##### Dataset section #####
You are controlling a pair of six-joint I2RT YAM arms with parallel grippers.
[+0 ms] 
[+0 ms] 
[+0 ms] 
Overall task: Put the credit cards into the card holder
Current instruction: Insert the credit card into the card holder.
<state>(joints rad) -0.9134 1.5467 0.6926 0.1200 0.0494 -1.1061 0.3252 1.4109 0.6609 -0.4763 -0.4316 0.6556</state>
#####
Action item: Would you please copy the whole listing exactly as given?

Your solution:
You are controlling a pair of six-joint I2RT YAM arms with parallel grippers.
[+0 ms] 
[+0 ms] 
[+0 ms] 
Overall task: Put the credit cards into the card holder
Current instruction: Insert the credit card into the card holder.
<state>(joints rad) -0.9134 1.5467 0.6926 0.1200 0.0494 -1.1061 0.3252 1.4109 0.6609 -0.4763 -0.4316 0.6556</state>

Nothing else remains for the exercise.